Conforme Willers, os medicamentos utilizados no tratamento da doença podem causar má-formação múltipla em recém-nascidos de gestantes com lúpus. Os bebês podem apresentar problemas de funcionamento no sistema nervoso central, membros incompletos e fenda palatina – desenvolvimento incompleto do lábio ou céu da boca. Ele orienta que mulheres que tenham a doença e desejam engravidar planejem o tratamento com um médico.
— A malformação acontece pelas medicações, mas a doença transforma a gestação em uma gestação de alto risco. Porque a paciente pode ter complicações gestacionais decorrente do lúpus. Pode ter risco maior de aborto, de pré-eclâmpsia ou eclâmpsia, do feto nascer precocemente — salienta.
Sinais e diagnóstico
Considerada uma das doenças de diagnóstico mais complicado, o lúpus tem sinais característico e que necessitam de muita atenção. Quando expostas ao sol, pessoas com a doença costumam apresentar vermelhidão muito rápida e incomum na pele. Há outros dois sinais característicos, além da queda de cabelo:
- Mordida do lobo: lesões na pele com o formato similar ao de uma mordida de lobo
- A asa de borboleta: vermelhidão no rosto, especialmente com formato arredondado nas bochechas e na haste do nariz
O diagnóstico do lúpus decorre de uma combinação de exames somada aos sintomas descritos pelo paciente.
— Verificamos lesões na pele, alteração no cabelo, observamos se tem alguma alteração psiquiátrica e psicológica, que também pode ter influência do lúpus, avaliamos o funcionamento dos rins, alterações nas células do sangue. Um conjunto destas alterações clínicas, manifestações do organismo, pode indicar o diagnóstico da doença — explica Willers.

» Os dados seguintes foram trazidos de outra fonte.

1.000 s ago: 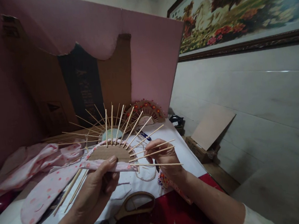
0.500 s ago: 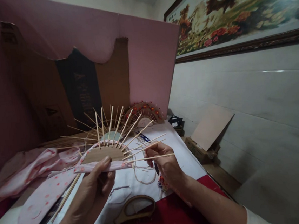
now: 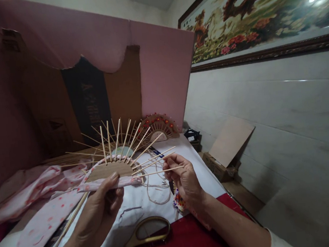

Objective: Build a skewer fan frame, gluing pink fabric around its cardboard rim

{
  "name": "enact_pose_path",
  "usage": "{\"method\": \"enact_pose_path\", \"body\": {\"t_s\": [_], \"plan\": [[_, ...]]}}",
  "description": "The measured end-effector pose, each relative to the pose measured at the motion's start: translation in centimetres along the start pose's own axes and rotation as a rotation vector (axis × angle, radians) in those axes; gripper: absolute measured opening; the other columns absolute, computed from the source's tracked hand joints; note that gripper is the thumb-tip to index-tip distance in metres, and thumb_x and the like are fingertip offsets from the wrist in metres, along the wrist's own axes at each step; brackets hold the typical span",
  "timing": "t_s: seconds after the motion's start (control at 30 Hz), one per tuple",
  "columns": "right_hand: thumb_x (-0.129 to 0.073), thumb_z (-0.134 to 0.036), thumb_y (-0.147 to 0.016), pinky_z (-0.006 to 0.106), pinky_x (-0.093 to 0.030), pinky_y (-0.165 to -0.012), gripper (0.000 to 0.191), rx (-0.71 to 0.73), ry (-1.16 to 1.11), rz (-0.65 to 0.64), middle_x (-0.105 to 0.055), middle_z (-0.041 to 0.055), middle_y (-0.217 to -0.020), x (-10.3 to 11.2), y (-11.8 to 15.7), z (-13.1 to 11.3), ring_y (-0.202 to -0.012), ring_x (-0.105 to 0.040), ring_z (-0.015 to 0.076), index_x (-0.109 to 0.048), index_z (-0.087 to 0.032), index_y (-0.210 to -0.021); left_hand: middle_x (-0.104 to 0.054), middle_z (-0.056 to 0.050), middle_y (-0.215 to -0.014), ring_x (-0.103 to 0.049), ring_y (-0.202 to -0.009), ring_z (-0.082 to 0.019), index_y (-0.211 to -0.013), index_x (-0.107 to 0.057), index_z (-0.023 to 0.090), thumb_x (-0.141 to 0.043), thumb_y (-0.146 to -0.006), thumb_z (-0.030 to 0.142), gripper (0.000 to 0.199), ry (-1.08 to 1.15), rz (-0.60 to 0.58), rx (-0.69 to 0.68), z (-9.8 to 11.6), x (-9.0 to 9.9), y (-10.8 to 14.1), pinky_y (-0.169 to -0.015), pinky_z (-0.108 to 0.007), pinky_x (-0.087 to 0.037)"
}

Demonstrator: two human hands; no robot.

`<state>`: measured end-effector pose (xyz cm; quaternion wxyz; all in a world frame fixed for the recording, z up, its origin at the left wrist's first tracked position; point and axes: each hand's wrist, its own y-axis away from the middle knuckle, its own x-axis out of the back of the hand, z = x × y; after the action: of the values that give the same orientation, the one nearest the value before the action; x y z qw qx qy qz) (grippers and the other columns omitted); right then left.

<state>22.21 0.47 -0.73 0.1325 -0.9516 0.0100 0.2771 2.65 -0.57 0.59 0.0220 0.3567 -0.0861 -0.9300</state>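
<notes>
My left hand (image 3: 106, 201) grips the lower straight edge of a half-round cardboard piece (image 3: 108, 171), thumb in front and fingers behind. Pink dotted fabric (image 3: 126, 180) wraps that edge and the curved rim. Several thin wooden sticks (image 3: 139, 145) fan out from the curve like rays. On the right, my right hand (image 3: 184, 176) is closed by the outer end of a low stick (image 3: 152, 164), thumb and forefinger pinched at it. Another stick (image 3: 160, 171) lies across its fingers. Loops of thin cord (image 3: 160, 202) hang or lie below; whether the fingers also hold cord is unclear.
Large gold-handled scissors (image 3: 146, 239) lie near a red cloth (image 3: 190, 239). Dotted pink fabric (image 3: 46, 228) is heaped at left. Behind stand a finished-looking fan shape with red dots (image 3: 160, 120) and a pink-and-brown cardboard screen (image 3: 165, 69). A patterned bundle (image 3: 178, 201) sits below my right hand.
My right hand has slid a little outward to the right along the sticks. The cardboard piece and my left hand have shifted slightly left; the view has moved a little too.
</notes>
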Motion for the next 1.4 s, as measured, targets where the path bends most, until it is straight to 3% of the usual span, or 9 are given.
{"method": "enact_pose_path", "body": {"t_s": [0.43, 0.67, 0.83, 0.97, 1.1, 1.27, 1.4], "plan": [[-0.070, -0.019, -0.070, 0.020, -0.032, -0.046, 0.009, 0.034, -0.044, -0.058, -0.060, -0.0018, -0.060, 0.1, -0.1, 0.2, -0.047, -0.044, 0.0068, -0.064, -0.018, -0.076, -0.053, 0.002, -0.043, -0.037, -0.031, -0.002, -0.056, -0.053, 0.015, -0.068, -0.071, 0.017, 0.022, -0.064, -0.036, -0.008, -0.3, 0.1, 0.1, -0.028, -0.010, -0.028], [-0.070, -0.021, -0.070, 0.019, -0.033, -0.045, 0.010, -0.076, 0.018, -0.071, -0.060, -0.0011, -0.059, 0.1, 0.2, 0.0, -0.047, -0.047, 0.0067, -0.065, -0.015, -0.077, -0.054, 0.001, -0.044, -0.038, -0.032, -0.003, -0.055, -0.053, 0.014, -0.065, -0.075, 0.017, 0.024, -0.030, -0.029, -0.016, -0.2, -0.2, 0.5, -0.028, -0.011, -0.030], [-0.075, -0.024, -0.065, 0.020, -0.036, -0.045, 0.023, -0.329, 0.102, -0.221, -0.064, 0.0025, -0.069, -1.2, 1.1, 0.0, -0.051, -0.049, 0.0074, -0.068, -0.013, -0.084, -0.058, 0.000, -0.048, -0.049, -0.038, -0.005, -0.059, -0.058, 0.013, -0.061, -0.079, 0.013, 0.021, 0.030, 0.009, -0.016, -0.3, -0.6, 0.9, -0.031, -0.010, -0.036], [-0.077, -0.028, -0.063, 0.020, -0.038, -0.046, 0.026, -0.278, 0.090, -0.347, -0.060, 0.0002, -0.073, -3.2, 1.7, 0.8, -0.054, -0.047, 0.0069, -0.069, -0.014, -0.083, -0.059, -0.001, -0.048, -0.055, -0.042, -0.007, -0.058, -0.060, 0.012, -0.060, -0.080, 0.011, 0.022, 0.031, 0.049, -0.025, -0.7, -0.8, 1.0, -0.034, -0.010, -0.041], [-0.077, -0.030, -0.063, 0.019, -0.035, -0.044, 0.022, -0.233, 0.040, -0.267, -0.057, -0.0015, -0.067, -4.8, 2.0, 2.2, -0.054, -0.048, 0.0073, -0.065, -0.014, -0.073, -0.062, -0.002, -0.051, -0.055, -0.043, -0.007, -0.061, -0.063, 0.012, -0.060, -0.082, 0.015, 0.021, 0.005, 0.026, 0.006, -1.2, -0.5, 1.1, -0.036, -0.010, -0.043], [-0.075, -0.030, -0.068, 0.018, -0.037, -0.045, 0.021, -0.230, -0.092, -0.127, -0.055, -0.0024, -0.059, -5.3, 1.7, 3.0, -0.050, -0.047, 0.0065, -0.061, -0.013, -0.067, -0.065, -0.001, -0.060, -0.060, -0.053, -0.007, -0.070, -0.067, 0.012, -0.066, -0.076, 0.011, 0.006, -0.022, 0.043, -0.031, -1.6, -0.2, 1.1, -0.051, -0.012, -0.052], [-0.075, -0.026, -0.068, 0.017, -0.038, -0.044, 0.018, -0.183, -0.181, -0.040, -0.058, -0.0006, -0.061, -4.3, 1.0, 2.1, -0.054, -0.050, 0.0081, -0.062, -0.013, -0.070, -0.061, 0.002, -0.059, -0.055, -0.047, -0.004, -0.074, -0.067, 0.013, -0.075, -0.066, 0.012, 0.011, -0.103, -0.026, -0.032, -1.5, -0.1, 1.1, -0.040, -0.008, -0.045]]}}
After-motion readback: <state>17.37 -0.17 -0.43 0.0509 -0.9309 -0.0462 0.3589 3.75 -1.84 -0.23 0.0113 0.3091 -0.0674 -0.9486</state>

O reumatologista alerta que é preciso ter atenção com o exame de testagem da quantidade de anticorpos da célula FAN (Fator AntiNucleo), presente na corrente sanguínea. Segundo ele, pesquisas rápidas na internet indicam que o teste positivo no exame estaria relacionado ao diagnóstico de lúpus, o que Willers alerta que pode ser um indicativo, mas apenas se somado a outras questões clínicas.
— Pessoas que não têm doença reumatológica podem ter esse FAN positivo, então a gente tem que ter esse cuidado. Tem outros exames que auxiliam no diagnóstico, claro, que somados a outros testes como o anti-Smith, C-13 e C-14. A combinação de pelo menos uma quantidade destes sintomas e exames leva ao diagnóstico claro do lúpus.
Tratamento
A base do tratamento contra o lúpus consiste no uso de medicamentos imunossupressores, que controlam o funcionamento do sistema imunológico. A medicação mais importante é a hidroxicloroquina, que atua contra lesões na pele, diminui dores articulares, previne sequelas, auxilia o metabolismo e melhora o desempenho de outras medicações.

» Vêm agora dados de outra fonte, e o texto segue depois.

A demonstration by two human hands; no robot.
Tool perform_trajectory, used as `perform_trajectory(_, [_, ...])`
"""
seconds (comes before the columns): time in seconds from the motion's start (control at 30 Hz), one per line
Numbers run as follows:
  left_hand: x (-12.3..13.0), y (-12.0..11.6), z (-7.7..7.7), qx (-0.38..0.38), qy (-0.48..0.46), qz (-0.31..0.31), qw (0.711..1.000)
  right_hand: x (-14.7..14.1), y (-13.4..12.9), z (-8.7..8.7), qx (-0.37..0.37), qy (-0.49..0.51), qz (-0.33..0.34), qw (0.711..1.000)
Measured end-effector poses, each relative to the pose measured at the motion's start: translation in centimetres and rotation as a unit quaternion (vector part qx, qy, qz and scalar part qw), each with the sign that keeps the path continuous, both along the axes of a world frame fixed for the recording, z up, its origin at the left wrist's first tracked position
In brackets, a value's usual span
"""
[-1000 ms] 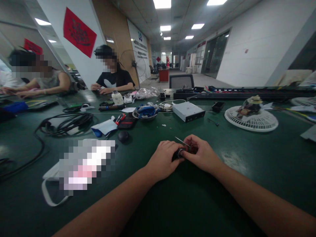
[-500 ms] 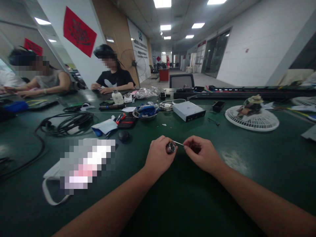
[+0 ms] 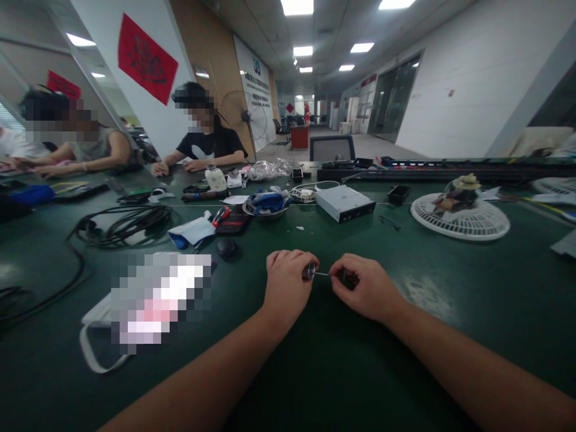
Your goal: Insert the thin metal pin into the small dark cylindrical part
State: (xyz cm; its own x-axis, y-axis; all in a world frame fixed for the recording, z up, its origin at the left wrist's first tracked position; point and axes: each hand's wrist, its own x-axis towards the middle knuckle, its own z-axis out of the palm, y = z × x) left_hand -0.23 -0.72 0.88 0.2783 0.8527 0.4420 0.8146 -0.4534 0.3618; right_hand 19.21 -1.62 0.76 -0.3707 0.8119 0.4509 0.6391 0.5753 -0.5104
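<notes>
A small cylinder [image 3: 308,271] is clasped in the curled left hand [image 3: 287,287], its rim facing the right hand [image 3: 368,284], by whose pinched fingertips a thin rod [image 3: 322,274] is held, its tip at that rim. Beyond the grip, a silver box [image 3: 342,200] is seen.

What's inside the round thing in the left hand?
I can't see inside; the left hand covers most of the cylinder. A thin rod in the right hand reaches its open end; whether the tip enters isn't clear.

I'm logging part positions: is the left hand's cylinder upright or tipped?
Tipped sideways: the cylinder lies in the left hand, its round end facing the right hand.
</notes>
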Motion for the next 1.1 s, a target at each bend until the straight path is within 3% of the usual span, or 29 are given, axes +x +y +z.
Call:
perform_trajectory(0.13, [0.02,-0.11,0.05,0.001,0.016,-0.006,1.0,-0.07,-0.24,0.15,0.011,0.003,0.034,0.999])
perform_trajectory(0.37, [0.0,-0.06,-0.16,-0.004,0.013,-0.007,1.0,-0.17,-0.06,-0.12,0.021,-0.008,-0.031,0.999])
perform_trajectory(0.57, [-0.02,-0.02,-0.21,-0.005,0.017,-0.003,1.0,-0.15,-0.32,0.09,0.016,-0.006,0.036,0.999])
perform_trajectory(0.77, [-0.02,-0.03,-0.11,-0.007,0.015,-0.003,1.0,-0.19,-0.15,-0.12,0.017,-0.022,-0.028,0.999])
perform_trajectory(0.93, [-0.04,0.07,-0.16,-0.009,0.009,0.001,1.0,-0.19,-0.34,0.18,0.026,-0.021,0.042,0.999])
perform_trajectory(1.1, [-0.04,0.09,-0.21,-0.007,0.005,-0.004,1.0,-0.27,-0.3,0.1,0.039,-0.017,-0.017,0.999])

— A gente tem que tirar essas defesas ruins do nosso organismo, para que parem machucar nosso corpo. Claro que os medicamentos não serão tão seletivos e vão afetar células boas, não é possível eliminar apenas os "policiais ruins". Muito falada na pandemia da covid-19, a hidroxicloroquina é a principal medicação de combate ao lúpus, é fundamental, temos que deixar isso claro — expressa Willers.

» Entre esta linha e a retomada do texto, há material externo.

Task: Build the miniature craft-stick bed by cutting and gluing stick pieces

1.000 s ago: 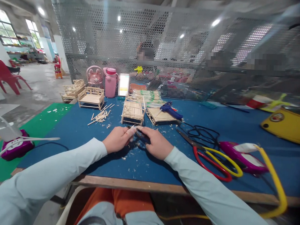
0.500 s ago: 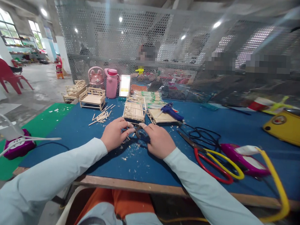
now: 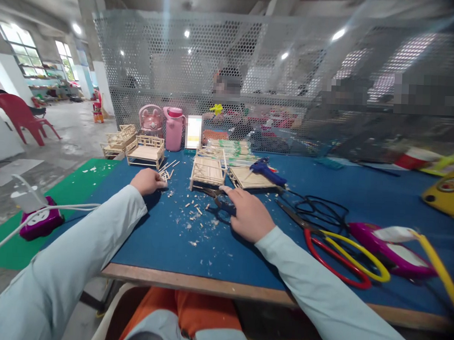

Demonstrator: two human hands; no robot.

Por ser uma doença crônica, o lúpus requer tratamento para sempre. No entanto, Willers destaca que pode haver períodos de remissão dos medicamentos, ou seja, controle da enfermidade, mas sempre com a indicação e acompanhamento médico, em períodos que ela passa a não se manifestar. Para isso, é importante manter hábitos saudáveis.
— Além de tomar a medicação correta e realizar o acompanhamento com o médico, é importante também manter hábitos saudáveis. A obesidade é um fator de risco, o excesso de tecido adiposo está ligado à probabilidade de uma questão inflamatória maior. Embora não tenha comprovação científica sobre a eficácia de dietas anti-inflamatórias, é importante evitar excessos, não comer uma barra de chocolate inteira todo dia, não beber bebida alcoólica todos os dias. Claro, isso tudo somado à prática regular de atividades físicas — orienta Thiago Willers.